- [PROBLEM DETAILS]
From the first line of the material through the line containing "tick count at", restate everything word for word and nothing more.

- [DATA SECTION]
-- -- --
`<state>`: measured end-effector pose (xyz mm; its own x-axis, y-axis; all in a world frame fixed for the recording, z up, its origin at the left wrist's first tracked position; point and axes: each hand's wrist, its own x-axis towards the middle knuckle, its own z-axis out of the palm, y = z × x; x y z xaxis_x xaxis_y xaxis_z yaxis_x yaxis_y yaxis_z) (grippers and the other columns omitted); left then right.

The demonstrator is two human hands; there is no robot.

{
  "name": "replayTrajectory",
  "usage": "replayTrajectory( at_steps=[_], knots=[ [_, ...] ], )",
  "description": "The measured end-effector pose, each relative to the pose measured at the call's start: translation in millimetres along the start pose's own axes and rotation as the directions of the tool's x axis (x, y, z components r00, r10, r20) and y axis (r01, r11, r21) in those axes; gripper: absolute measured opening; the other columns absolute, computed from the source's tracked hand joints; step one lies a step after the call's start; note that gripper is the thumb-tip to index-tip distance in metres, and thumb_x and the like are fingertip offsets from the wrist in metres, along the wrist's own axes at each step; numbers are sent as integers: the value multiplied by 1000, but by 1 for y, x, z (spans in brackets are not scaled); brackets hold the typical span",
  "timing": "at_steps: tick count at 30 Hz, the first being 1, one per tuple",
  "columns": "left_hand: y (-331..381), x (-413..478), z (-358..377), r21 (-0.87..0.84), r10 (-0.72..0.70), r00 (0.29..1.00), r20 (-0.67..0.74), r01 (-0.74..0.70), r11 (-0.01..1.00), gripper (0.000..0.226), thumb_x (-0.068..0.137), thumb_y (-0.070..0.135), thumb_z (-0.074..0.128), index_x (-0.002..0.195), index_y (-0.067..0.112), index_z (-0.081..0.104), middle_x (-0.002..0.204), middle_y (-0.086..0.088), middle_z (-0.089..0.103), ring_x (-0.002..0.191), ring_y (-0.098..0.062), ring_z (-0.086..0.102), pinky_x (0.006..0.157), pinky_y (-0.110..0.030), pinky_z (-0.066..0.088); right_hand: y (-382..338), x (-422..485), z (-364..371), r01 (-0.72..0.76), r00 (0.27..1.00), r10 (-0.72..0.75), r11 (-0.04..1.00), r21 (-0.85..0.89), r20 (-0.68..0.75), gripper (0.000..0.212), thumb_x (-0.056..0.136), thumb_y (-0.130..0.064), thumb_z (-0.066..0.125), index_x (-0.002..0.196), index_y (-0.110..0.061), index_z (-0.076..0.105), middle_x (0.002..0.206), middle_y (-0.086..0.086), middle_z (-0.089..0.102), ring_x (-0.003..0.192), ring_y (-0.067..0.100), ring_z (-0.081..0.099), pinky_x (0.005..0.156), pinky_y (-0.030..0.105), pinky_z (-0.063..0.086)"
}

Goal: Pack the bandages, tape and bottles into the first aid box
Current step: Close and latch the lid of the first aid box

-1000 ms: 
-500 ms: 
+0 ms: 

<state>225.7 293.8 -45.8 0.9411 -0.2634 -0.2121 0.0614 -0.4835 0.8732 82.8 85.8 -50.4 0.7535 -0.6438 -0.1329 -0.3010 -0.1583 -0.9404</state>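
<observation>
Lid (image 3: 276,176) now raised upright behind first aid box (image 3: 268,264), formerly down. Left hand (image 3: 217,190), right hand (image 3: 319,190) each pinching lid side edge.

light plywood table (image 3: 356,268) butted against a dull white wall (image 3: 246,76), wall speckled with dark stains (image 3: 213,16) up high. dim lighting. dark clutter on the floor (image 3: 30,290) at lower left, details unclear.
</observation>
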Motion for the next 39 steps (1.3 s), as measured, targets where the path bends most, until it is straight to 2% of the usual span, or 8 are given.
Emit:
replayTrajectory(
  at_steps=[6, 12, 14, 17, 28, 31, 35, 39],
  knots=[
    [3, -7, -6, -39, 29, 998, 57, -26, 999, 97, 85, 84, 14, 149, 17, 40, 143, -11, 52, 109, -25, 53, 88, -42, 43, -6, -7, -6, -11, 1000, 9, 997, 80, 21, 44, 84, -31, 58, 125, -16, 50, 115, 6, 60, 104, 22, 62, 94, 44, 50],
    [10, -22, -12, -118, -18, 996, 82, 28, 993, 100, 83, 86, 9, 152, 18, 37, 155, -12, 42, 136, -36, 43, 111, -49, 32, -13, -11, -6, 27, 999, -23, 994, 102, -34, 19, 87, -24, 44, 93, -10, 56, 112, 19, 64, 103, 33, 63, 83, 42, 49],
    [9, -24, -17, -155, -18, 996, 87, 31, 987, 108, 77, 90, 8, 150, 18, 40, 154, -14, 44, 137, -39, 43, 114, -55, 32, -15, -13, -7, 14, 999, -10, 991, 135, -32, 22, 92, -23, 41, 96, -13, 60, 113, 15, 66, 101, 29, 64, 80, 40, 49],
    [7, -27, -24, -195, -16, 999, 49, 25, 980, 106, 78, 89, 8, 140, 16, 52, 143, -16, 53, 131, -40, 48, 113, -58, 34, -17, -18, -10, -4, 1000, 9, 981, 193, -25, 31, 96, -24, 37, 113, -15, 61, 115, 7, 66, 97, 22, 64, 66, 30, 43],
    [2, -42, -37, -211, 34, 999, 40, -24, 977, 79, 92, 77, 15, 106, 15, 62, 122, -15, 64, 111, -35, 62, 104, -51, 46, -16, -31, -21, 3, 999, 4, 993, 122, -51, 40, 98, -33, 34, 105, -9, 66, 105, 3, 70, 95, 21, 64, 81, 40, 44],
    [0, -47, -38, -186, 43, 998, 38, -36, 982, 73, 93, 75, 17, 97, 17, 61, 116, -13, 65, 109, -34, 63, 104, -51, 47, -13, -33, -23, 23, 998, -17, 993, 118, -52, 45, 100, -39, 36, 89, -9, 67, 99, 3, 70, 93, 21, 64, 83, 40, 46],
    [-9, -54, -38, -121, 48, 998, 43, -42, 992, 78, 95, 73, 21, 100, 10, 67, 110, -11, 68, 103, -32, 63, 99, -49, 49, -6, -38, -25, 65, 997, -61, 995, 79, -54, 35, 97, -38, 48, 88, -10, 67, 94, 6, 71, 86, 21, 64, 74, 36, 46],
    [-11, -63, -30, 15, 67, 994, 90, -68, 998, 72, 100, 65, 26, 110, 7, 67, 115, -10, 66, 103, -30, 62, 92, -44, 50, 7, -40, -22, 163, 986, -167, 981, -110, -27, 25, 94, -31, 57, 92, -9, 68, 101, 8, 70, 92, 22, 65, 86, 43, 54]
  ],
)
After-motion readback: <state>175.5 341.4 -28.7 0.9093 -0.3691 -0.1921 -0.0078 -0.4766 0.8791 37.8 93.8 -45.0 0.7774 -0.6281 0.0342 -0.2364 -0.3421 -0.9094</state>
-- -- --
- [RESPONSE AREA]
`<state>`: measured end-effector pose (xyz mm; its own x-axis, y-axis; all in a world frame fixed for the recording, z up, its origin at the left wrist's first tracked position; point and axes: each hand's wrist, its own x-axis towards the middle knuckle, its own z-axis out of the palm, y = z × x; x y z xaxis_x xaxis_y xaxis_z yaxis_x yaxis_y yaxis_z) (grippers and the other columns omitted); left then right.

The demonstrator is two human hands; there is no robot.

{
  "name": "replayTrajectory",
  "usage": "replayTrajectory( at_steps=[_], knots=[ [_, ...] ], )",
  "description": "The measured end-effector pose, each relative to the pose measured at the call's start: translation in millimetres along the start pose's own axes and rotation as the directions of the tool's x axis (x, y, z components r00, r10, r20) and y axis (r01, r11, r21) in those axes; gripper: absolute measured opening; the other columns absolute, computed from the source's tracked hand joints; step one lies a step after the call's start; note that gripper is the thumb-tip to index-tip distance in metres, and thumb_x and the like are fingertip offsets from the wrist in metres, along the wrist's own axes at each step; numbers are sent as integers: the value multiplied by 1000, but by 1 for y, x, z (spans in brackets are not scaled); brackets hold the typical span",
  "timing": "at_steps: tick count at 30 Hz, the first being 1, one per tuple",

Thus the exercise is complete.